> Exercise goal
Entries follow. Give back exactly the lines starting at the one containing "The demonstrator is" and ending at the one containing "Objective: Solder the", and no other lines.

-------

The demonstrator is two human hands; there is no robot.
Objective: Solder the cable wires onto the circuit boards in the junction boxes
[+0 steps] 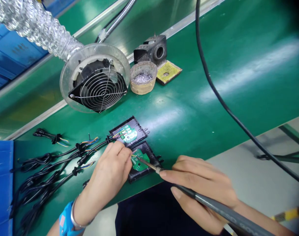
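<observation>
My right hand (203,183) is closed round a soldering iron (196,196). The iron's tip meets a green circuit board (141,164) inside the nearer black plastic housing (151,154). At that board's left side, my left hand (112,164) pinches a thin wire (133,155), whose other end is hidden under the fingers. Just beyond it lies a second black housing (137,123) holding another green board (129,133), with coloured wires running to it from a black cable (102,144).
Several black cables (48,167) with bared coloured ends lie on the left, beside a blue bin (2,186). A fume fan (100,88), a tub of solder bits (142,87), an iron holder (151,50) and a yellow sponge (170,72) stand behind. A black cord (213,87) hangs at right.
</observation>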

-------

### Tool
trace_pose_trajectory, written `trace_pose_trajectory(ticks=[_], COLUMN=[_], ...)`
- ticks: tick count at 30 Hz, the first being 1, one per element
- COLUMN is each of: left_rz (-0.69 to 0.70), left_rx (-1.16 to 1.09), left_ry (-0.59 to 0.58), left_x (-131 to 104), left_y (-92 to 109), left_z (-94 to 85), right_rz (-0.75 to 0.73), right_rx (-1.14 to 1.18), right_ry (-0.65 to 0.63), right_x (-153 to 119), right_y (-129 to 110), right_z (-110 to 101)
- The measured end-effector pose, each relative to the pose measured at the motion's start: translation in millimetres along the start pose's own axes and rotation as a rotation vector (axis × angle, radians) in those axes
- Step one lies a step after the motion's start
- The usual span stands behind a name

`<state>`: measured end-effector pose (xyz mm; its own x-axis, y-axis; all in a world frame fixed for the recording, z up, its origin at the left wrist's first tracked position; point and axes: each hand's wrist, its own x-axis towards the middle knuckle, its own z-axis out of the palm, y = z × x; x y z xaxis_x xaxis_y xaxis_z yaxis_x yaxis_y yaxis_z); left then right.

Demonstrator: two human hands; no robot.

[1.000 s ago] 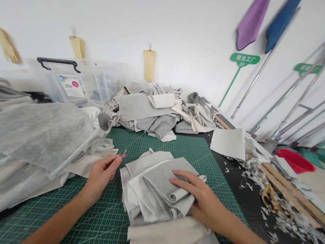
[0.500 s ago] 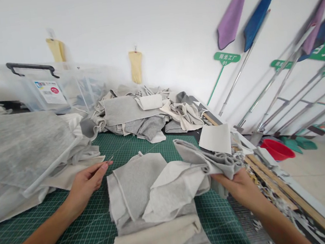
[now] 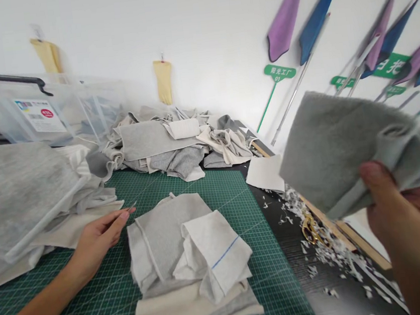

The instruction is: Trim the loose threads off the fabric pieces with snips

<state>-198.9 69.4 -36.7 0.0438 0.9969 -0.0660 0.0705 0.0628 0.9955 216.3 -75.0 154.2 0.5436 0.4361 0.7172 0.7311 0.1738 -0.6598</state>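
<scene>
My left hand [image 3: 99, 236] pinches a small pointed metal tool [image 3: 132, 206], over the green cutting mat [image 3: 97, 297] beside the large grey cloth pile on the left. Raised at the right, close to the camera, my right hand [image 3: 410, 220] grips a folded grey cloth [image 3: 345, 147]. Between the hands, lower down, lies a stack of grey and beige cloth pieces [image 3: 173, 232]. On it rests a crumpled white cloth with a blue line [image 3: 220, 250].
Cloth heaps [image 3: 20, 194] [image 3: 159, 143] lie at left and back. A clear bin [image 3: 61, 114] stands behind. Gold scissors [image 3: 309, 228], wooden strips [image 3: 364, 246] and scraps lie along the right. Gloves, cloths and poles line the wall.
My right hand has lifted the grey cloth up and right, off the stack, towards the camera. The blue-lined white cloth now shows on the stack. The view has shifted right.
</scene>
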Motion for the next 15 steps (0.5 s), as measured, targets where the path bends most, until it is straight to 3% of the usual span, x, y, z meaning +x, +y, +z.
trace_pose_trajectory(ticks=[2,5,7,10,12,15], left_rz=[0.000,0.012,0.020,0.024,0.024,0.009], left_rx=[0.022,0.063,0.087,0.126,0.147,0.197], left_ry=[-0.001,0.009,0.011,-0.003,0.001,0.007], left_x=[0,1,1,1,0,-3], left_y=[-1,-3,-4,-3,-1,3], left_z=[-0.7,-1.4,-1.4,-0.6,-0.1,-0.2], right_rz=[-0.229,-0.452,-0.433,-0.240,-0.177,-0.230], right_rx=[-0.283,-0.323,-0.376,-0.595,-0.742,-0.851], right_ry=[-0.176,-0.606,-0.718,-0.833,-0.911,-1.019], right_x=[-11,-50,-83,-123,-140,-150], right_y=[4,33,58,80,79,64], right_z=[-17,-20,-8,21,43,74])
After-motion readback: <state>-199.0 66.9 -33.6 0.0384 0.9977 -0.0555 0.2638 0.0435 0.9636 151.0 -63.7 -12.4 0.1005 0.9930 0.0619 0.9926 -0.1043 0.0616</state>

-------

> Completed task
The demonstrator is two human hands; there is no robot.
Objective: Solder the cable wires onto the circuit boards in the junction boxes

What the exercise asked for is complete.